Bill, thanks for the praise, but it's not really that simple. My management and admins are not idiots. They know I'm doing this, and they don't mind. In fact they told us beforehand when the policy was instated that if we found a hole, we could use it. So I just did.

I'm a software engineer. I'm the only one in my company that uses a Mac. I had to beg and plead before they got me one (yup, they paid for a brand spanking new top-of-the-line PowerBook plus a gig of RAM, and I get to take it home, as well as buy it off them at a very reasonable price if I ever leave. So yeah, I'm appreciated :-)), and I had to promise that if I ran into any serious incompatibilities it was my job, not theirs, to fix them - so far, I haven't, though I do cheat by using Terminal Services to connect to a couple of Win2K server machines once in a while for some odd IE testing. I do J2EE/Oracle development in Eclipse, so I saw no need for me to suffer Windows.

The point is, not everyone here is a software engineer or has these kinds of skills. People ran old versions of MSN Messenger or ICQ that are wide open to bugs. They ran P2P software. They ran all kinds of dodgy stuff on Windows systems. The firewall and proxy is there to protect these guys. If I can get around it it's no big deal, because they know I'm the least likely person to get a worm or a virus. If I made enough of a fuss they might even open up the ports for me anyway.

Security is a relative thing, anyway. You could have all the latest patches, AV data files etc. and still be hit by the first wave of a new worm. I know how to deal with this stuff, before and after infection.

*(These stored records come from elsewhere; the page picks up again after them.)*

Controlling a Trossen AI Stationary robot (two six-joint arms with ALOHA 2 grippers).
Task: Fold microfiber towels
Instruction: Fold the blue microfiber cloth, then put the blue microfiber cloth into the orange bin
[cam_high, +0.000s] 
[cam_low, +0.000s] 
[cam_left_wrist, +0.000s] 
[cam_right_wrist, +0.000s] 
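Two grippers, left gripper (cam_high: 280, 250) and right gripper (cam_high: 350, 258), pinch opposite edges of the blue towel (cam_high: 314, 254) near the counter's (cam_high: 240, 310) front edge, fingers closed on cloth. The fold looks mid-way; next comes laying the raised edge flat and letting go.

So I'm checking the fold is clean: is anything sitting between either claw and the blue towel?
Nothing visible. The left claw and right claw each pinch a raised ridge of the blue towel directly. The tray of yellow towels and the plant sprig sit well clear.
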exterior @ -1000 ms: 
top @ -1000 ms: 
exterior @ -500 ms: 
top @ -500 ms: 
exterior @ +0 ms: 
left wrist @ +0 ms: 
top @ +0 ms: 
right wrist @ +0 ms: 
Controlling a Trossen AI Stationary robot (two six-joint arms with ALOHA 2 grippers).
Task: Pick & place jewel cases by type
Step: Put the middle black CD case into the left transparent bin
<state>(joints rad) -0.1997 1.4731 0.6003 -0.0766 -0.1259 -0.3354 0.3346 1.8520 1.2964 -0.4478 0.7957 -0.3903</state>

Of course, I work at a small company, and in a larger organization I can see the need for strict enforcement of rules. But the firewall and proxy are there for a simple reason, to protect our layperson Windows users from the onslaught of malware and I don't really do anything to undermine this, so everyone's happy. The only annoyance is I have to select an item from the script menu in the mornings when I come in and hook up my PowerBook, and once more again before I leave in the evenings. I can live with that, and I don't think the policy is stupid.

I think most right-thinking IT admins and managers would agree with this, and even with this hint as posted, you'd have to be at least an intermediate computer user to get it to work, and a Mac user, so it's extremely unlikely you'll catch any malware because of it. If someone got into trouble anyway, then yes, I think they're working with some short-sighted people. That's their decision to make.